* ASSIGNED TASK
Taking the line that contains "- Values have" as the start and the last line of the data as the end, repeat exactly every line in that span, but no pictures.

* SOURCE DATA
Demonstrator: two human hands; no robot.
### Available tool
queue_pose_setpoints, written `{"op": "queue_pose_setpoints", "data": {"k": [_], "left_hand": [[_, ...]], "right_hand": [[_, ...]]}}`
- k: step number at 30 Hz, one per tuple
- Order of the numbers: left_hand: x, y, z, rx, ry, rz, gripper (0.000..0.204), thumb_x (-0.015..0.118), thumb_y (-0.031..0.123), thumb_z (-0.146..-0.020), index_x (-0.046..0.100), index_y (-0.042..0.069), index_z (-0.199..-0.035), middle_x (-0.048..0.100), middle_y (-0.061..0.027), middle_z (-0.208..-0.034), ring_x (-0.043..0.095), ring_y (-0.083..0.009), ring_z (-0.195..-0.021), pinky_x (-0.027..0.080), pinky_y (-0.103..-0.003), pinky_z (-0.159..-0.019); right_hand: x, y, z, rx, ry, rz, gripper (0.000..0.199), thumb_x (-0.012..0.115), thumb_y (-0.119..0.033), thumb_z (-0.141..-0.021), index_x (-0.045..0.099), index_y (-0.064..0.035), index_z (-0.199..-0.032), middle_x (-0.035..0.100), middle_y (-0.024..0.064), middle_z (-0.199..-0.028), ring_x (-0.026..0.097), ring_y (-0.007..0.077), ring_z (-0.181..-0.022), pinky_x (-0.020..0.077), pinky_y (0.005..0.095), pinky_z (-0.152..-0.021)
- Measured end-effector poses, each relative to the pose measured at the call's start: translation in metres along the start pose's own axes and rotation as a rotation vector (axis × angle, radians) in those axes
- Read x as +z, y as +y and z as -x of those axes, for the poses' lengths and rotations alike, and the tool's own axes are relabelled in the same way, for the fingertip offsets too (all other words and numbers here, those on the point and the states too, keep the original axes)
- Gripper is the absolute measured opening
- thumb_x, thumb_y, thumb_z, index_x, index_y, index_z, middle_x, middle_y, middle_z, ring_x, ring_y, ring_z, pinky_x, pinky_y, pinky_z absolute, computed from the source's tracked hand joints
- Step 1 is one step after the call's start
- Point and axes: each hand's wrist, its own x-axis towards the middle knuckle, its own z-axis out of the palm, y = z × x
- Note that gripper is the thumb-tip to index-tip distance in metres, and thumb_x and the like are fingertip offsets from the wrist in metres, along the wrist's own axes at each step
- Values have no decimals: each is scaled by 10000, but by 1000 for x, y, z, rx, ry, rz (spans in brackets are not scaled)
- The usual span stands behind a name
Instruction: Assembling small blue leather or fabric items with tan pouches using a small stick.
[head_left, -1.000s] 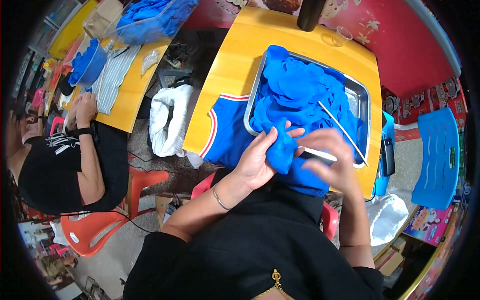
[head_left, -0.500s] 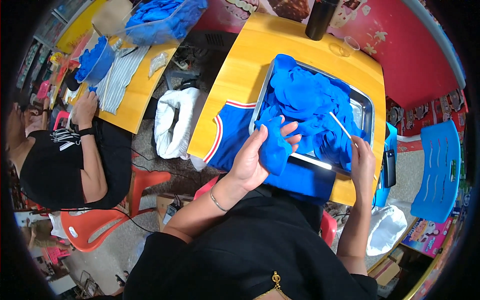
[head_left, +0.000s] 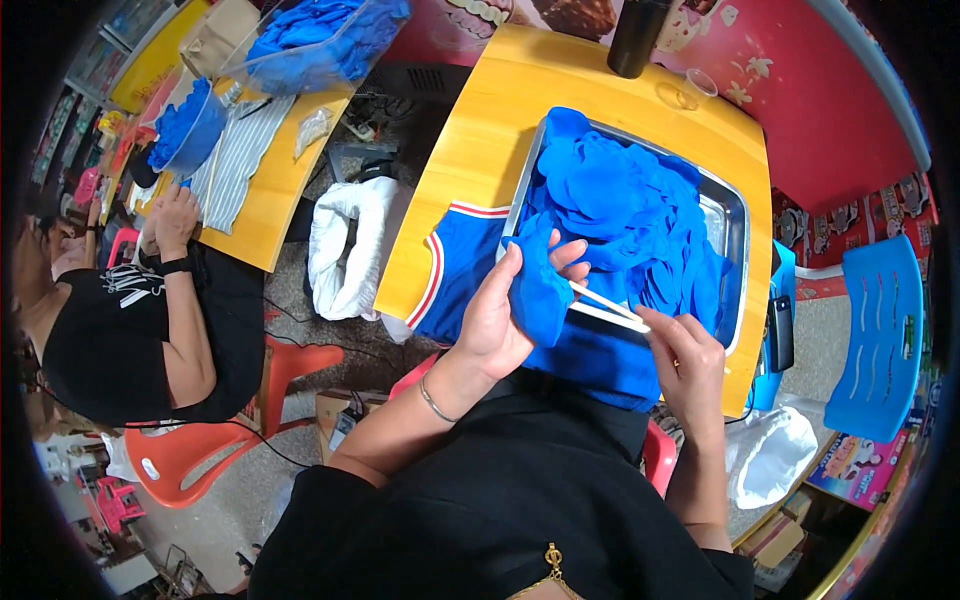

* EXPECTED ANSWER
- Values have no decimals: each is scaled by 10000, but by 1000 for x, y, z, rx, ry, rz (spans in brackets are not scaled)
- The usual span stands behind a name
Instruction: Assembling small blue leather or fabric items with tan pouches using a small stick.
[head_left, -1.000s] 
[head_left, -0.500s] 
[head_left, +0.000s] 

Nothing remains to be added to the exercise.